Clearwater Analytics Holdings, Inc. (NYSE:CWAN) is sticking near its $24.55 a share cash buyout price. The stock stopped trading as the merger closed, so the rest is just cash settlement for accounts and listed options.
Clearwater said a group led by Permira and Warburg Pincus closed its $8.4 billion buyout on June 25. Francisco Partners backed the deal, with Temasek also involved. Shareholders got $24.55 per share. Clearwater’s Class A stock is now off the New York Stock Exchange, according to a press release filed with the SEC.
CWAN’s most recent quote was $24.56, just a penny over the last close and up roughly 0.04% from the cash price. Reported volume came in at 24.7 million shares. That tiny premium made the difference—regular shareholders now have a set exit price and the stock’s trading window is closed for them.
Options holders get a different setup. OCC is converting each CWAN Class A share in the contracts to $24.55 net cash, so each options contract delivers $2,455 cash now. OCC also said options with expiries past July 17, 2026 move up to a July 17, 2026, expiration date. Shorter-dated options keep their original expiration.
That’s important for event-driven funds, employees with hedges, and retail holders who still have CWAN options after that spread wound up. The live software stock trade is done. Now it’s about intrinsic value, exercise levels, and cash payout.
The deal’s capital stack spells out where the private-equity bid stands for investment-management software. Clearwater put the total cash consideration to equityholders at around $7.4 billion. The sponsor group put in about $5.7 billion in equity, and the rest—about $2.7 billion—came from debt.
The credit deal brings a $2.7 billion senior secured term loan, a $500 million delayed-draw term loan, and a $325 million revolver, bringing total facilities to $3.525 billion. With the transaction value at $8.4 billion, equity made up roughly 68% of the total, and debt about 32%.
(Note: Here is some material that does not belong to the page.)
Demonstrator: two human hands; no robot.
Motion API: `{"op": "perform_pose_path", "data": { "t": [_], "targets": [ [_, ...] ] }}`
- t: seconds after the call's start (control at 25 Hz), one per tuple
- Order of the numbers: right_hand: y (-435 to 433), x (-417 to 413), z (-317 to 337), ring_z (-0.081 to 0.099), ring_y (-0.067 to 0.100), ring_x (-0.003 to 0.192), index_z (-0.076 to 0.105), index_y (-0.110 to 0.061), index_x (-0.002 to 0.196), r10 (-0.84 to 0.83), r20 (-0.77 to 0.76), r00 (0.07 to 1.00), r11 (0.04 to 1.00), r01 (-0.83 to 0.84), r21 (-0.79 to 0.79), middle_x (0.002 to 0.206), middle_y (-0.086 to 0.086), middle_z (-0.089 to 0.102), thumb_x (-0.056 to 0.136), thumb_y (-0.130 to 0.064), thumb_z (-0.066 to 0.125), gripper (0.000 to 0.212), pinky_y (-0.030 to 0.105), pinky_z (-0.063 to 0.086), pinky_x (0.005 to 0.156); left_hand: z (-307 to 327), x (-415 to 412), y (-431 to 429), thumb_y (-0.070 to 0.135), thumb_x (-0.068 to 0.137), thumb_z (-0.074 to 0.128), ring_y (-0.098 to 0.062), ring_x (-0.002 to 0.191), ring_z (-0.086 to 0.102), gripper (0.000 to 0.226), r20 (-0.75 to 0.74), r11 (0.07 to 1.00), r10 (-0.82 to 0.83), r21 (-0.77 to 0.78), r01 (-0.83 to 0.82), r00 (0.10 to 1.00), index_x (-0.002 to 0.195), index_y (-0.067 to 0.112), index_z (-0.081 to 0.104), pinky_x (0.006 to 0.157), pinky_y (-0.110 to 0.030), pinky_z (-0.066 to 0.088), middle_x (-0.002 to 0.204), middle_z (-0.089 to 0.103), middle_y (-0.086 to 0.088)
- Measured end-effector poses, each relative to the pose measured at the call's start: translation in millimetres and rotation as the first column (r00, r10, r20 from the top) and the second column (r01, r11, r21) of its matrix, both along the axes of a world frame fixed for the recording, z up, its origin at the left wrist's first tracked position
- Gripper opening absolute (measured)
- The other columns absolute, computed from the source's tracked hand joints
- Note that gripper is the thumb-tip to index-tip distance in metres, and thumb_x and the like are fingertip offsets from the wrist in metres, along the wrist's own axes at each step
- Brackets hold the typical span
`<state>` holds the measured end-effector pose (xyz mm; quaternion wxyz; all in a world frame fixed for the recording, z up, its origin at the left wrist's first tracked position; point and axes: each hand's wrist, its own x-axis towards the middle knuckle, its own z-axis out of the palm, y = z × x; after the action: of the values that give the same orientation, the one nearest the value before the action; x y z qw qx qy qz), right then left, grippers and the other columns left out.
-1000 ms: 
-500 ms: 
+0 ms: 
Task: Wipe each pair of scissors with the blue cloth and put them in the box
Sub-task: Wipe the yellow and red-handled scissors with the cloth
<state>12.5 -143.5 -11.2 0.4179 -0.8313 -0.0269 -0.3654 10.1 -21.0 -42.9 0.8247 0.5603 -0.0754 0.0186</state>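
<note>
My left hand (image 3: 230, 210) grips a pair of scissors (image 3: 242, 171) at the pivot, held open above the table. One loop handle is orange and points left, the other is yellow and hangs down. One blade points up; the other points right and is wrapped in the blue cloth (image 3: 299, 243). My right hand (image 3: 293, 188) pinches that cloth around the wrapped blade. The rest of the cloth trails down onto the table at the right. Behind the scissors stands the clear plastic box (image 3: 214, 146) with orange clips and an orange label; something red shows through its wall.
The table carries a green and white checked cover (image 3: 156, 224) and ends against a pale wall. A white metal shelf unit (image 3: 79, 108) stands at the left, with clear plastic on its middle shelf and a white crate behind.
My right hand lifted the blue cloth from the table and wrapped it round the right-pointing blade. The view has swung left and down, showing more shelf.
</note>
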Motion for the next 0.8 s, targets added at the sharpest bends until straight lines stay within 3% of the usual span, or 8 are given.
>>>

Clearwater’s most recent quarter gives some numbers behind the deal. Revenue came in at $221.2 million for the first quarter, with adjusted EBITDA at $77.4 million. Annualized recurring revenue hit $872 million. The $8.4 billion buyout values Clearwater at about 9.6 times ARR and around 27 times annualized first-quarter adjusted EBITDA.
Clearwater CEO Sandeep Sahai said in the filed release that taking the company private would help it “focus on scaling our current platform while building a Gen AI agentic platform.” Clearwater reported it supports over $10 trillion in global assets. Securities and Exchange Commission
Clearwater told the NYSE to suspend trading and delist its Class A shares. The company said it’s planning to file Form 15 after the Form 25, ending registration and dropping Exchange Act reports. Investors won’t get the regular public updates tracking ARR, margin and integration progress after Enfusion, Beacon and Bistro.